Okondja / Transport en commun : La Mairie et les opérateurs accordent leurs violons

Sous l’impulsion du Conseil communal d’Okondja, département de la Sébé-Brikolo, province du Haut-Ogooué (sud-est), l’autorité municipale a rassemblé autour d’une même table, ce mercredi, l’ensemble des opérateurs du transport en commun : chauffeurs de taxi, exploitants de bus et autres transporteurs interurbains. Cette rencontre qui dépasse largement le simple exercice de prise de contact et de civilités, apparaît comme une démarche vers une relation apaisée et structurée entre l’administration communale et ceux qui font circuler la vie économique de la localité, dans un contexte souvent marqué des conflits permanents et des frustrations accumulées.

Taxes perçues comme arbitraires, occupation anarchique des arrêts, concurrence désordonnée sur les lignes rentables, absence de règles claires sur les horaires ou les stationnements, tous ces sujets, souvent source de tensions, ont été abordés sans détour. La municipalité veut transformer cette cohabitation parfois houleuse en véritable partenariat où chacun, élus, transporteurs et usagers trouve son compte.
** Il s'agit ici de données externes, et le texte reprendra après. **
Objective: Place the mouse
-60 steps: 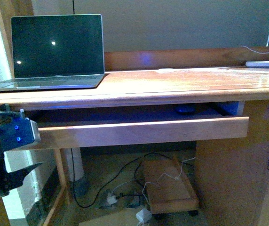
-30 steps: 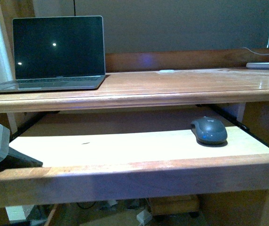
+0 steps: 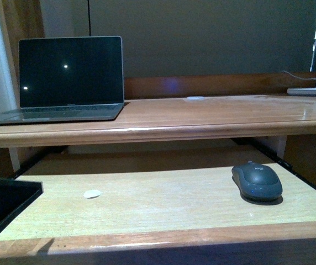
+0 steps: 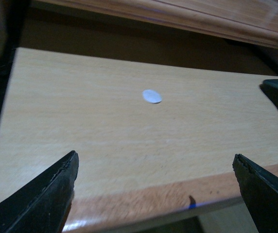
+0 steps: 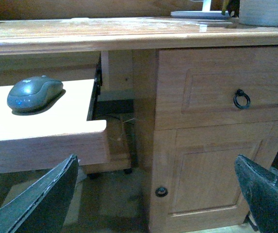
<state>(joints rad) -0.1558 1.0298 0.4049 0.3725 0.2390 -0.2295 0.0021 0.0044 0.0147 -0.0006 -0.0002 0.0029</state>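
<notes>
1. On the pull-out shelf [image 3: 147, 212], toward its right end: the mouse [image 3: 257, 180], dark grey, flat on its base, untouched by either gripper.
2. On the same shelf, left of the middle and well apart from the mouse: a small flat white oval [image 3: 91, 194]. Only bare pale wood between the two, and between the mouse and the shelf's raised front lip [image 3: 147, 241].
3. Above the shelf: the desktop [image 3: 213, 113], with an open laptop [image 3: 69, 72] at the far left, screen dark, and a white base [image 3: 311, 91] at the far right.
4. Left gripper [image 4: 154, 155]: jaws spread wide, gripping nothing, hovering by the front lip, white oval ahead between the fingers.
5. Right gripper [image 5: 155, 157]: jaws likewise wide and empty, low and to the right of the shelf, facing a cabinet [image 5: 217, 145] with a ring pull [image 5: 241, 98] on its drawer and a knob [image 5: 161, 191] on its door; mouse off to the left, up on the shelf.
6. Hard to make out: a black slab [image 3: 3, 204] at the near left in the front view, cut off by the frame, part unidentifiable.
7. Cut off or dim: mouse only partly inside the left wrist view; far end of the shelf in shadow under the desktop; white base clipped at the right.
</notes>
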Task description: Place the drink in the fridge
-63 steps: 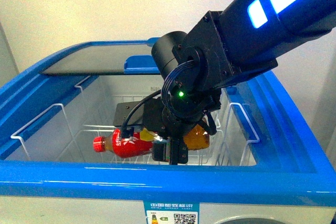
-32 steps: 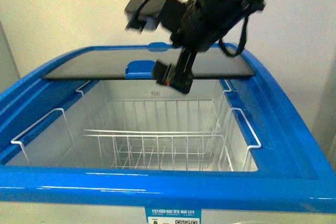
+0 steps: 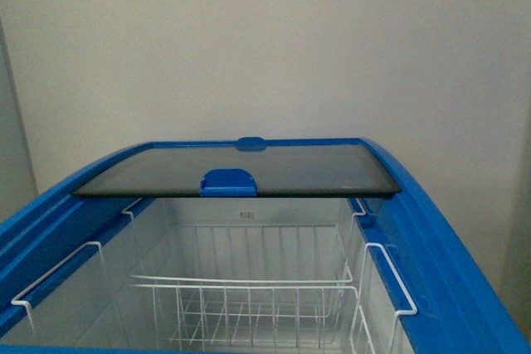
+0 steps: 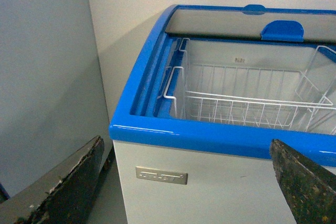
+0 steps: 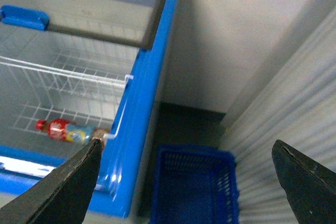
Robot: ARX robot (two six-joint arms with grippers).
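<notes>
1. When we inspected the front view, neither arm appeared in it. A second before, the right arm had been reaching down into the fridge [image 3: 448, 238] with the drink under its fingers, and half a second before it had been lifted above the glass lid [image 3: 241, 169]. We judged this a withdrawal after release.
2. We found the drink [image 5: 68, 130] lying on its side on the floor of a white wire basket [image 5: 63, 114] inside the fridge, near the front wall, visible only in the right wrist view. The front view no longer took in that part of the basket.
3. We recorded the right gripper [image 5: 184, 177] spread wide and empty, held outside the fridge beside its right rim. The left gripper [image 4: 189, 182] was likewise spread wide with nothing between its fingers, standing off from the fridge's front left corner.
4. We judged the placing done. The sliding lid remained pushed to the back with its blue handle [image 3: 228, 181] at the front edge, so the opening was uncovered; the task sentence does not ask for closing.
5. We noted a blue crate [image 5: 194, 184] on the floor to the right of the fridge, beside a ribbed grey panel [image 5: 289, 93]. Nothing obstructed either arm.
</notes>
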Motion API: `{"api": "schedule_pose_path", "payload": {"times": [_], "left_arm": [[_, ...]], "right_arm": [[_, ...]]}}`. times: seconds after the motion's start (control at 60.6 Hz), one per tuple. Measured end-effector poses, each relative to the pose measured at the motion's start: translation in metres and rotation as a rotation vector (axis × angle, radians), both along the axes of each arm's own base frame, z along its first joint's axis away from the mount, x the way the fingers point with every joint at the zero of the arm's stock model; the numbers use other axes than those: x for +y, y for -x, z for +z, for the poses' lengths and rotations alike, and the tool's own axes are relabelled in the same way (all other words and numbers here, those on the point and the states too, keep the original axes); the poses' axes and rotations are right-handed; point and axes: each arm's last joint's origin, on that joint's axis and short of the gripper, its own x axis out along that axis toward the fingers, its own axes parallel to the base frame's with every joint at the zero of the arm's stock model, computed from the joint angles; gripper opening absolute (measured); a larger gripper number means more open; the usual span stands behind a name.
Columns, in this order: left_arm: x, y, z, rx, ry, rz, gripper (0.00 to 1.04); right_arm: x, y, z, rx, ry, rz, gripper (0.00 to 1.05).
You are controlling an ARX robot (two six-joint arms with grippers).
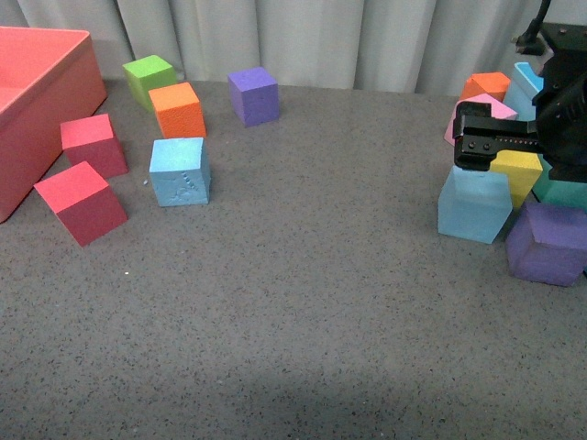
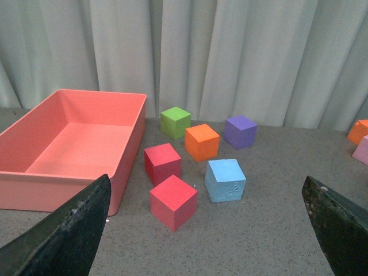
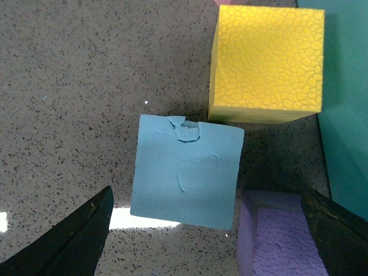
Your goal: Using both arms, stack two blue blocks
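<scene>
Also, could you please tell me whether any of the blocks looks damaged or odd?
Yes: the plain blue block under the open right claw has a torn, chipped patch at one edge of its top face, with creases across the foam. The other blue block looks intact apart from its embossed marks.

The grey speckled table [image 1: 303, 348] carries a coral bin [image 1: 37, 147] and embossed blue block [image 1: 180, 171] at left; plain blue block [image 1: 474, 206], yellow cube [image 1: 521, 183], purple cube [image 1: 548, 243] at right.
</scene>
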Motion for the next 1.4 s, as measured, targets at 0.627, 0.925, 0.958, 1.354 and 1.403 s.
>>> {"api": "schedule_pose_path", "payload": {"times": [0.627, 0.925, 0.958, 1.354, 1.403], "left_arm": [[0.0, 0.0, 0.0, 0.0, 0.0, 0.0, 0.98], [0.0, 0.0, 0.0, 0.0, 0.0, 0.0, 0.98], [0.0, 0.0, 0.0, 0.0, 0.0, 0.0, 0.98], [0.0, 0.0, 0.0, 0.0, 0.0, 0.0, 0.98], [0.0, 0.0, 0.0, 0.0, 0.0, 0.0, 0.98]], "right_arm": [[0.011, -0.034, -0.034, 0.096, -0.013, 0.027, 0.95], [0.014, -0.044, -0.045, 0.13, 0.005, 0.022, 0.79], [0.014, -0.044, -0.045, 0.131, 0.01, 0.019, 0.72], [0.015, -0.046, -0.044, 0.122, -0.001, 0.029, 0.5], [0.019, -0.046, -0.043, 0.12, -0.011, 0.041, 0.5]]}}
Ce que la mairie appelle déjà, dans les discussions internes, un « pacte de mobilité », vise plusieurs ambitions concrètes. Fluidifier la circulation dans les artères principales et les quartiers excentrés, réduire les bouchons improvisés aux points chauds, offrir aux habitants des trajets plus prévisibles et sécurisés ; tout en garantissant aux opérateurs un cadre d’activité plus stable et moins exposé aux tracasseries.

Il ne s’agit pas seulement d’organiser l’activité sur le bitume. Il s’agit de faire du transport un levier de développement communal et un gage de paix sociale à Okondja et dans le département de la Sébé-Brikolo.
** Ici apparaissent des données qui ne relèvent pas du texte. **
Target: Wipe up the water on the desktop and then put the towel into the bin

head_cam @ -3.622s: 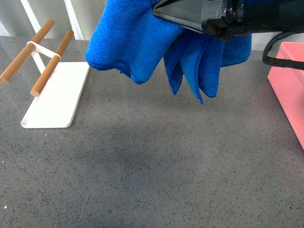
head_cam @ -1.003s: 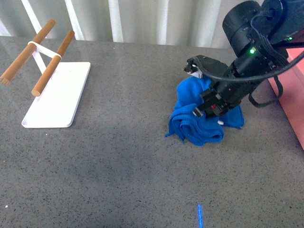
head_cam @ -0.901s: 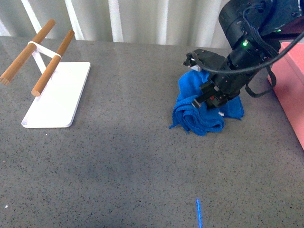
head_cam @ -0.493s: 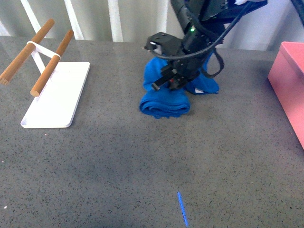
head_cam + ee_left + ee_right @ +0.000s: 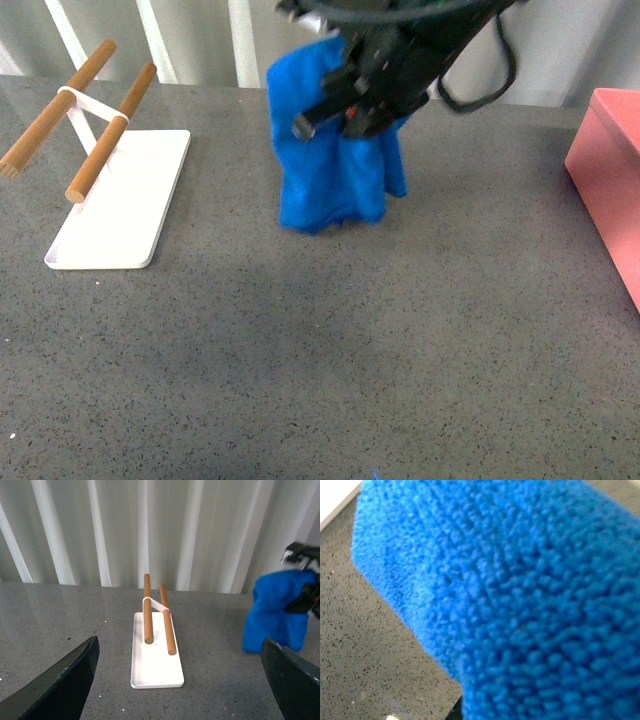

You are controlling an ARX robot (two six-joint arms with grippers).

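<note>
- The towel (image 5: 332,185) hangs bunched and lengthwise near the far edge of the tabletop (image 5: 300,350), about midway along it. I cannot tell whether its lower hem brushes the surface or just clears it.
- The right fingers (image 5: 318,115) are clenched on the towel's upper part, and the cloth's weight hangs from them. The right wrist view is filled with blue pile (image 5: 520,605) and shows nothing of the grip itself.
- The left fingers (image 5: 60,687) are spread wide and empty, low over the left part of the tabletop. They face the white tray (image 5: 155,672) with its two wooden rods (image 5: 169,630).
- The bin (image 5: 610,170) stands at the right edge of the tabletop, well apart from the towel, with only its near corner in view.
- No puddle can be made out on the speckled surface, so my judgement is that wiping is done or nearly so. The step in hand looks like lifting the cloth for the carry.
- The next move calls for carrying the towel rightward, high enough for the dangling hem to clear the bin's rim. The fingers should release only once the whole bundle is over the opening, as a trailing corner could catch on the wall.
</note>
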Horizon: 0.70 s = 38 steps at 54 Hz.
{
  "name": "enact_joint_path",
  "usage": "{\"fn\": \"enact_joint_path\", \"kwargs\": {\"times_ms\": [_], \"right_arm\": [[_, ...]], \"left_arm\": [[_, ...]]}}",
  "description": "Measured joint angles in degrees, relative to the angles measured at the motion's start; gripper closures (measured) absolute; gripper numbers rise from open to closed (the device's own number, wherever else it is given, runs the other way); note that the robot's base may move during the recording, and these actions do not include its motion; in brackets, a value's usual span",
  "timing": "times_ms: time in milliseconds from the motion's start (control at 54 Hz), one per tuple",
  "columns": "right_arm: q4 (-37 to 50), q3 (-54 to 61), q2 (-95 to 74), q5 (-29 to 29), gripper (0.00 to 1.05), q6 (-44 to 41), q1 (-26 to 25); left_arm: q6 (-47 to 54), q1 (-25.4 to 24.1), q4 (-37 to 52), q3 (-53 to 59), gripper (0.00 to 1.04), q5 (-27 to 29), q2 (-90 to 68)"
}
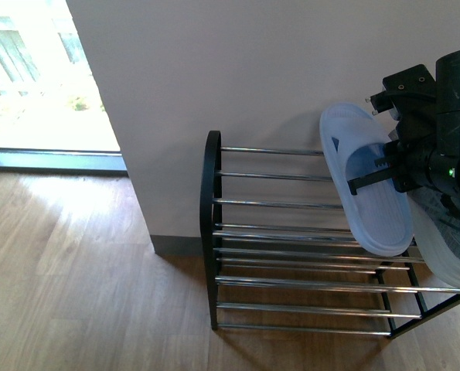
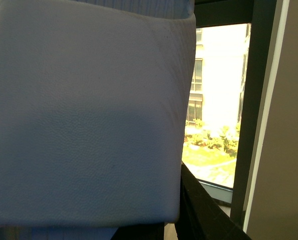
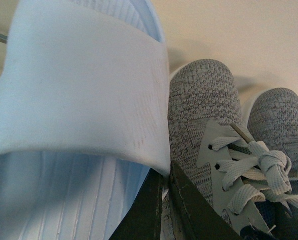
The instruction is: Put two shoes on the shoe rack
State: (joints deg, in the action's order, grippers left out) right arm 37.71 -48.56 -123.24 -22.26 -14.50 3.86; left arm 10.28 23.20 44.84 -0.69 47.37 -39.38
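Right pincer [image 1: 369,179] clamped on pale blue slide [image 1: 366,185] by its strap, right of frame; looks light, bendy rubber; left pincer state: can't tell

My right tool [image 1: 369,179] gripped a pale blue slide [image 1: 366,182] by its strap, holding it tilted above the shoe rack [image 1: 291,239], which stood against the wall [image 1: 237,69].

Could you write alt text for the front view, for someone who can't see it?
A pale blue slide hangs at a tilt in a black robot tool over the right end of a shoe rack made of thin chrome bars. The rack stands on a wooden floor against a pale wall, with a bright window at the far left.
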Motion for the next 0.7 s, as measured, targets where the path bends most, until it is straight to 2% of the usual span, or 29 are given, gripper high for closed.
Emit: {"fn": "enact_joint_path", "kwargs": {"times_ms": [370,518,704], "right_arm": [[-2.36,0.2,1.4,0.33,1.03,4.15,1.09],[-4.24,0.72,2.67,2.12,1.03,6.56,3.02],[-3.85,0.61,2.01,-0.52,1.03,5.79,3.58]], "left_arm": [[0.0,0.0,0.0,0.0,1.03,0.0,0.0],[0.0,0.0,0.0,0.0,1.03,-0.02,0.0],[0.0,0.0,0.0,0.0,1.03,0.0,0.0]]}}
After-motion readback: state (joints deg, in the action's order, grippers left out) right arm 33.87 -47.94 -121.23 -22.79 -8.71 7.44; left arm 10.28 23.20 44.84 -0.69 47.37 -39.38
Pour les habitants d’Okondja, l’enjeu est loin d’être théorique. Dans une commune où les distances sont longues, où les villages périphériques dépendent entièrement des allers-retours quotidiens ; et où la route vers Franceville ou Makokou reste un cordon ombilical vital.

L’enjeu d’une meilleure organisation du transport se traduit directement par moins d’attente sous le soleil, des tarifs moins fluctuants et une réduction sensible des risques d’accidents liés au surchargement ou à la précipitation.
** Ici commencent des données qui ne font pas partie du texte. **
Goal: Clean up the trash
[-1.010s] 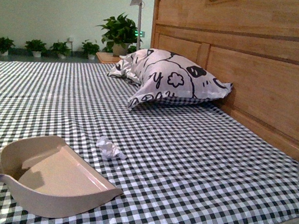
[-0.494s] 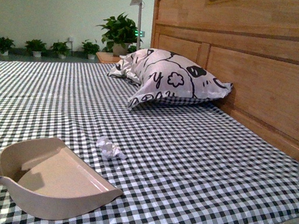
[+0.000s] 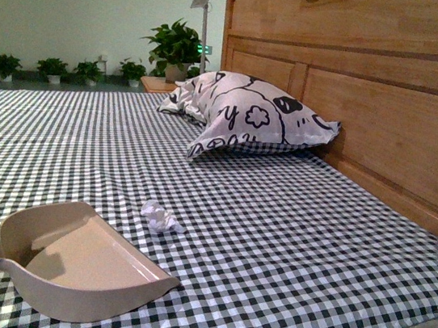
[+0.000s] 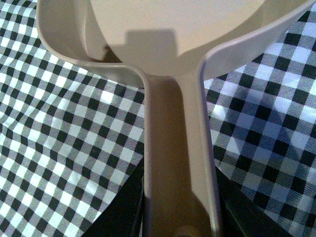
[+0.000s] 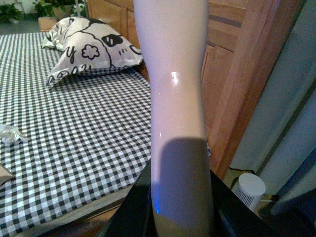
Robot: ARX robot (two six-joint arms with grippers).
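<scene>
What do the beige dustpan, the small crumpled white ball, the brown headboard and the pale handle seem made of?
Beige dustpan: likely moulded plastic, smooth semi-matt, thin even walls.
Small crumpled white ball: probably paper, matt, sharp creases.
Brown headboard: wood or veneer, visible grain, satin sheen.
Pale handle in the right wrist view: likely plastic, glossy, bright highlight.

Holding the dustpan handle (image 4: 175, 148) in the left gripper (image 4: 180, 217), dark fingers (image 4: 123, 207) pressed against both its sides, wrist in line with the handle. Holding a pale glossy shaft (image 5: 173, 98) in the right gripper (image 5: 180, 212), black fingers (image 5: 131, 207) flanking it, shaft running straight out from the wrist.
</scene>
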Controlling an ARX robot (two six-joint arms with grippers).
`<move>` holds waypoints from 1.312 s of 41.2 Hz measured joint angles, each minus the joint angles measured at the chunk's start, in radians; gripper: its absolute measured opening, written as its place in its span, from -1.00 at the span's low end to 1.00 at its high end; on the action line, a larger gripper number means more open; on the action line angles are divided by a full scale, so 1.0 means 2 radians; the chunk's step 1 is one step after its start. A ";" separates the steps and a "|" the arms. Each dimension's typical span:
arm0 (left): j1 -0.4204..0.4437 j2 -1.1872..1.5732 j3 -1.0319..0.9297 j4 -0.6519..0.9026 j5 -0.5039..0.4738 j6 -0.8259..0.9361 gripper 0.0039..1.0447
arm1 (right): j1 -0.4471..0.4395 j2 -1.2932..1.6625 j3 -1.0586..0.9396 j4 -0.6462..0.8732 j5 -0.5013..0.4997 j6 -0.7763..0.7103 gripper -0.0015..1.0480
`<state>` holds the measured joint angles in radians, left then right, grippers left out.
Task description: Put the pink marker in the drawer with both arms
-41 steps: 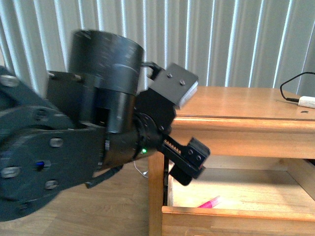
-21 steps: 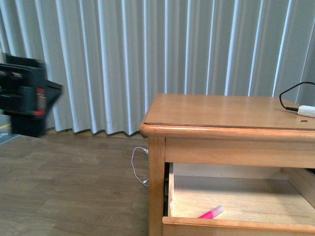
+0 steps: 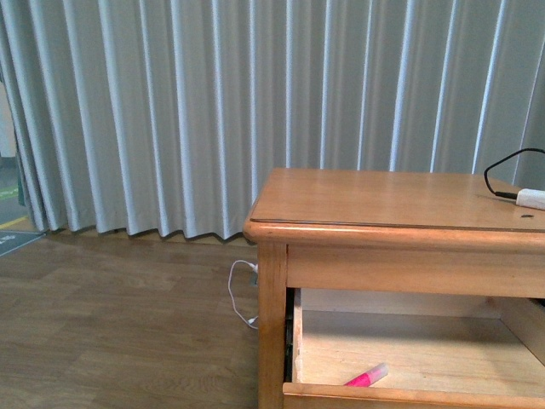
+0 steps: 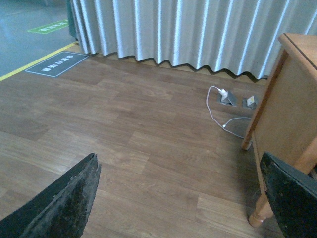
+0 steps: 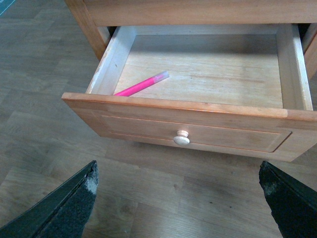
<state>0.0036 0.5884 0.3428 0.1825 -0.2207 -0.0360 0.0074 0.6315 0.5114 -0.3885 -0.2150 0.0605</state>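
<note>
The pink marker (image 5: 142, 84) lies loose on the pale wood floor inside the drawer (image 5: 218, 126), which is pulled out of the wooden nightstand (image 3: 392, 198). In the front view the pink marker (image 3: 367, 376) shows just behind the drawer's front edge (image 3: 409, 396). My right gripper (image 5: 181, 198) is open over the bare floor in front of the drawer's round knob (image 5: 182, 140), holding nothing. My left gripper (image 4: 183, 198) is open above the floor beside the nightstand's leg (image 4: 262, 210). Neither arm shows in the front view.
A white plug with black cable (image 3: 530, 198) rests on the nightstand's top at the right. A white cord and floor sockets (image 4: 229, 99) lie by the curtain (image 3: 170, 111). A wood-plank floor (image 4: 124, 129) stretches off to the side of the nightstand.
The left arm, which filled the front view a second ago, has swung away leftward and out of that view. The marker in the drawer has stayed put.
</note>
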 joint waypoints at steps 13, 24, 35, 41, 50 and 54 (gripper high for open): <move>-0.002 -0.061 -0.085 0.051 0.110 0.014 -0.29 | 0.000 0.000 0.000 0.000 0.000 0.000 0.83; -0.002 -0.109 -0.121 0.044 0.110 0.015 -0.93 | 0.000 0.000 0.000 0.000 0.000 0.000 0.83; -0.002 -0.144 -0.140 0.027 0.110 0.015 -0.93 | 0.000 0.000 0.000 0.000 0.000 0.000 0.83; -0.002 -0.162 -0.147 0.016 0.110 0.015 -0.93 | 0.000 0.000 0.000 0.000 0.000 0.000 0.83; -0.002 -0.197 -0.160 0.006 0.111 0.016 -0.93 | 0.000 0.000 0.000 0.000 0.000 0.000 0.83; -0.002 -0.210 -0.160 -0.005 0.110 0.016 -0.93 | 0.000 0.000 0.000 0.000 0.000 0.000 0.83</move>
<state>-0.0013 0.1688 0.0227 0.1730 0.0002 -0.0048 0.0074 0.6315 0.5114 -0.3885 -0.2146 0.0608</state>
La démarche adoptée marque une rupture avec les habitudes du passé. Plutôt que d’imposer des mesures d’autorité, la municipalité a choisi la voie du dialogue direct et de la concertation. Ce choix est perçu comme un signal fort : Okondja veut anticiper ses défis plutôt que les subir et faire des transporteurs des alliés plutôt que des adversaires permanents.

Les prochaines semaines diront si cette première rencontre débouche sur des engagements précis : charte de bonne conduite signée par tous, plan de circulation partagé, aménagement de gares routières mieux organisées, fixation d’horaires indicatifs ou encore mécanismes de règlement amiable des litiges.